Pochettinos Staff soll die Mannschaft nach Thomas Tuchels Entlassung zu Weihnachten dann physisch wieder in Form gebracht haben: mit harten, langen Trainingseinheiten. Das wenigstens erzählt man sich in Paris. Besonders augenfällig ist die Formverbesserung bei Kylian Mbappé.
Es ging also auch ohne Neymar, ohne den Supersuperstar des Vereins. Die Hierarchie in Paris gerät nun ins Wanken, und das ist keine Bagatelle.
Die katarischen Besitzer von PSG sind gerade dabei, ihre zwei wichtigsten Werbeträger davon zu überzeugen, noch eine Weile in Paris zu bleiben – mindestens bis zum Winter 2022, wenn in Katar die WM stattfinden wird. Der Emir will sich auch dann noch damit brüsten können, zwei grosse Namen zu beschäftigen in seinem Pariser Schaufenster. Seit Monaten laufen die Vertragsverhandlungen.
Der Traum von Real
«Ney» möchte wohl bleiben, denn: Wer zahlt schon noch 30 Millionen Euro Jahresgehalt in Europa, netto, nach den Einbussen wegen der Pandemie? Mit Mbappé laufen die Gespräche offenbar etwas harziger. Der wird gelockt und träumt zuweilen von Real Madrid, seinem Lieblingsverein aus der Kindheit. Und ein bisschen auch vom FC Liverpool.
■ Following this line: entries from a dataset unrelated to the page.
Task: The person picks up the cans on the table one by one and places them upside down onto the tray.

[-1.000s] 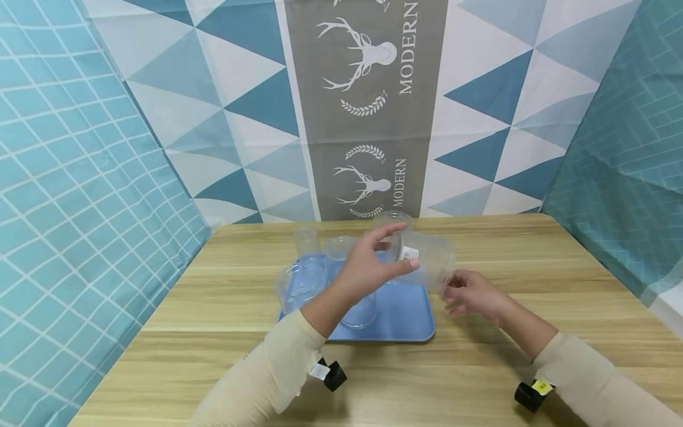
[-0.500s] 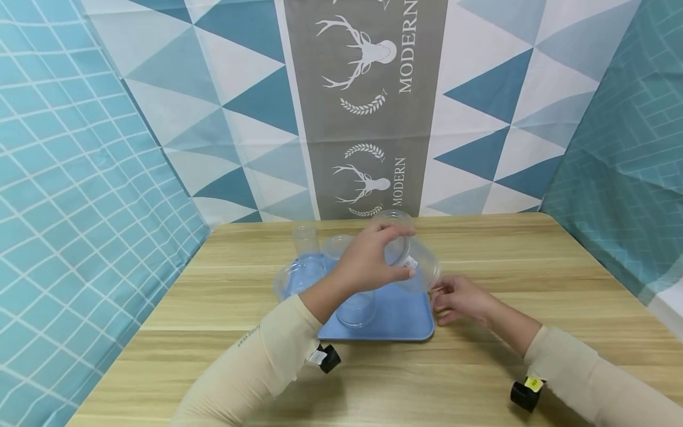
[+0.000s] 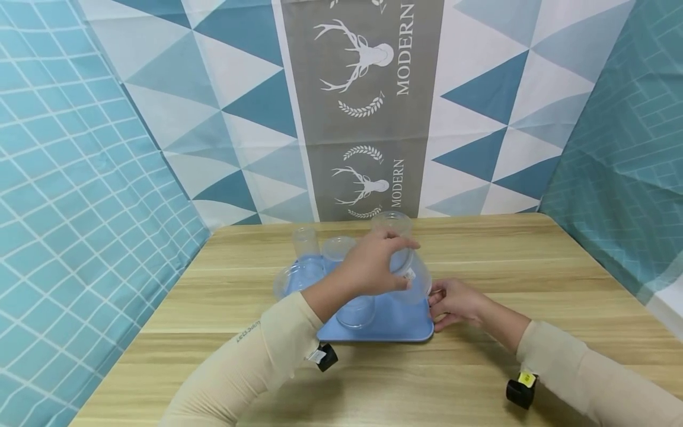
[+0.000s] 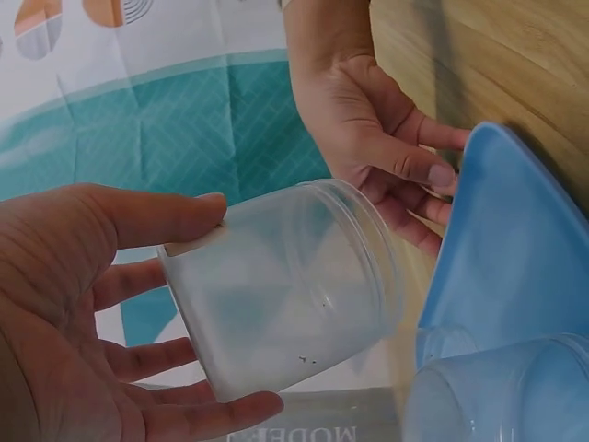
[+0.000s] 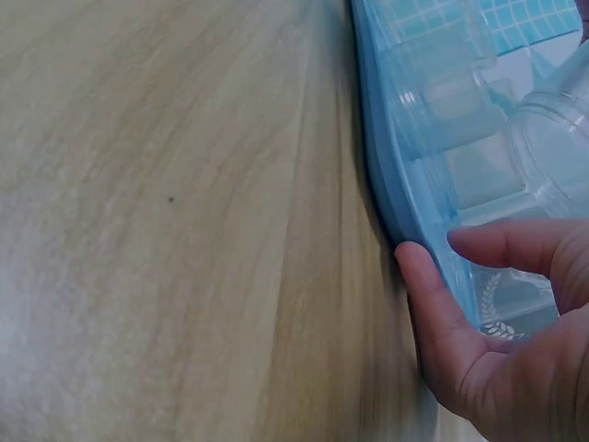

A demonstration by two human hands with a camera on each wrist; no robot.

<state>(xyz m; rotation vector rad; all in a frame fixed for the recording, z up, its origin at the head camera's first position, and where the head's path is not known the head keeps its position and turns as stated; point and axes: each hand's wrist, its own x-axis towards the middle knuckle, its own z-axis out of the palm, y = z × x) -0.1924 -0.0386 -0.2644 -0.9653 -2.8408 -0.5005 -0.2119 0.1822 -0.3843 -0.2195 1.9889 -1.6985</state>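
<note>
A clear plastic jar (image 3: 418, 280) with a small white label is held tilted over the right part of the blue tray (image 3: 400, 323). My left hand (image 3: 370, 267) grips it near its base, thumb on one side and fingers on the other. In the left wrist view the jar's (image 4: 285, 290) rim points toward the tray. My right hand (image 3: 458, 303) is at the tray's right edge near the front corner. In the right wrist view its thumb and a finger are on either side of the tray's rim (image 5: 391, 184).
Several other clear containers are on the tray: a slim one (image 3: 305, 243) at the back left, a wide one (image 3: 299, 281) at the left, one (image 3: 356, 314) in front. Another (image 3: 392, 220) stands behind my left hand. A wooden table (image 3: 224, 362) lies below, with patterned cloth behind.
The jar has moved left and tilted further over the tray in my left hand. My right hand has let go of the jar's rim area and moved left to the tray's edge.
</note>
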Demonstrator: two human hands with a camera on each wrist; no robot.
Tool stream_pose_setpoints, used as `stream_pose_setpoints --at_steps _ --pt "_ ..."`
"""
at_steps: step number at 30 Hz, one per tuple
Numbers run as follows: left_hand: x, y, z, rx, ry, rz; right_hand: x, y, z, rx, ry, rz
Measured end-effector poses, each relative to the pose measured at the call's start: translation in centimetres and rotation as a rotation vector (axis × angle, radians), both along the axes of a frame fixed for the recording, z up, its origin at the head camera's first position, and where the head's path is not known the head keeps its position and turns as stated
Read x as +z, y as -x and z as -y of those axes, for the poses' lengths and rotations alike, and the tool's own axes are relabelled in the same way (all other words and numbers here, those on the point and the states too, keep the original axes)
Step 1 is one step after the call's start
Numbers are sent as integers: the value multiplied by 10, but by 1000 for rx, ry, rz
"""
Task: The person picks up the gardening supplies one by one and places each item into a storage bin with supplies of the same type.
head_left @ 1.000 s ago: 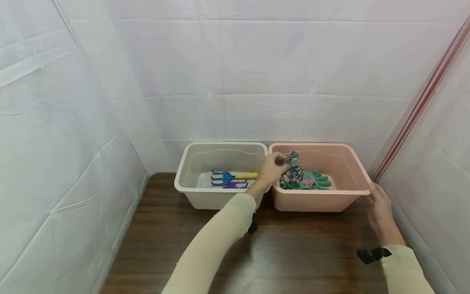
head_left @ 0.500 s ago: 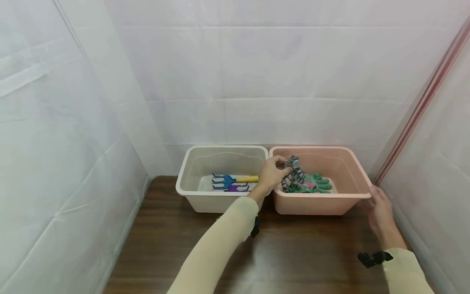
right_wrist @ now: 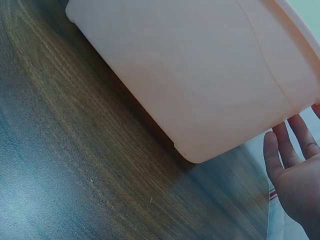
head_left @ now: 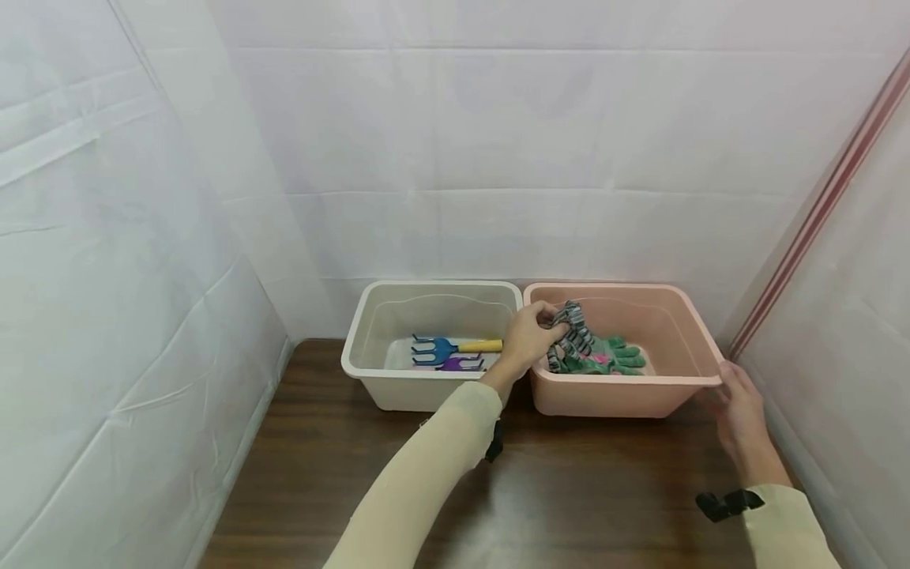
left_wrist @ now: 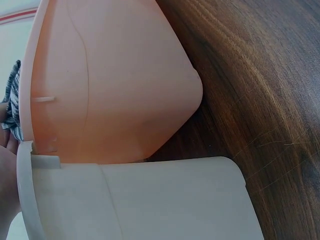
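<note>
In the head view my left hand (head_left: 529,336) pinches a grey-and-black striped knit piece (head_left: 572,324), like a glove cuff, over the left side of a pink plastic tub (head_left: 604,401). A green glove (head_left: 614,356) with a pink patch lies under it in the tub. At the left wrist view's edge, part of the striped knit (left_wrist: 14,102) shows above the rims. My right hand (head_left: 741,407) holds the pink tub's front right corner at the rim. In the right wrist view its fingers (right_wrist: 285,145) extend along the end wall; the thumb is hidden there.
A cream tub (head_left: 419,391) stands left of the pink one, rims side by side. It holds a blue hand fork (head_left: 437,350) with a yellow handle and a purple fork (head_left: 458,363). Both tubs stand on a dark wooden table (head_left: 341,474), with white sheeting (head_left: 441,158) behind.
The head view has shifted slightly, so the tubs sit a little lower in it. Both hands keep their holds with hardly any movement.
</note>
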State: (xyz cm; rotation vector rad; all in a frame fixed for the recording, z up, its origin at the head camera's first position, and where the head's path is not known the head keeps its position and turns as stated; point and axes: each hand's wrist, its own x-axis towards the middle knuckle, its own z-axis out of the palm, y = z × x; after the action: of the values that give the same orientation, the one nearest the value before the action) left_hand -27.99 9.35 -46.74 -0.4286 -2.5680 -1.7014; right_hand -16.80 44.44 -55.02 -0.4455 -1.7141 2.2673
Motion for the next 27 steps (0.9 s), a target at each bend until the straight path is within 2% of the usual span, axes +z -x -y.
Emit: stream_pose_setpoints --at_steps 10,19,27 --pt "1 -2 1 3 -20 -4 -1 1 0 -4 -18 14" --pt "-2 1 3 -15 -65 -9 -1 3 2 -6 -36 8" --pt "-1 3 7 4 -38 21 1 4 5 29 -46 -23"
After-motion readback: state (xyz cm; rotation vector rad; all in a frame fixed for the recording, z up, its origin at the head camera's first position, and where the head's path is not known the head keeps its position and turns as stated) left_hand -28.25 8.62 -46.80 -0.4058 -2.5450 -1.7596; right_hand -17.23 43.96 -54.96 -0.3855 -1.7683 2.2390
«Ne les quitte pas», titelte L’Équipe neulich, frei nach «Ne me quitte pas», dem berühmten und traurigen Lied des Chansonniers Jacques Brel: Verlass sie nicht. Mit «sie» waren wohl alles und alle gemeint: Paris, die Pariser und PSG. Der junge Mann aus der Banlieue trägt gerade die ganze Stadt auf seinen Schultern, scheinbar unbeschwert.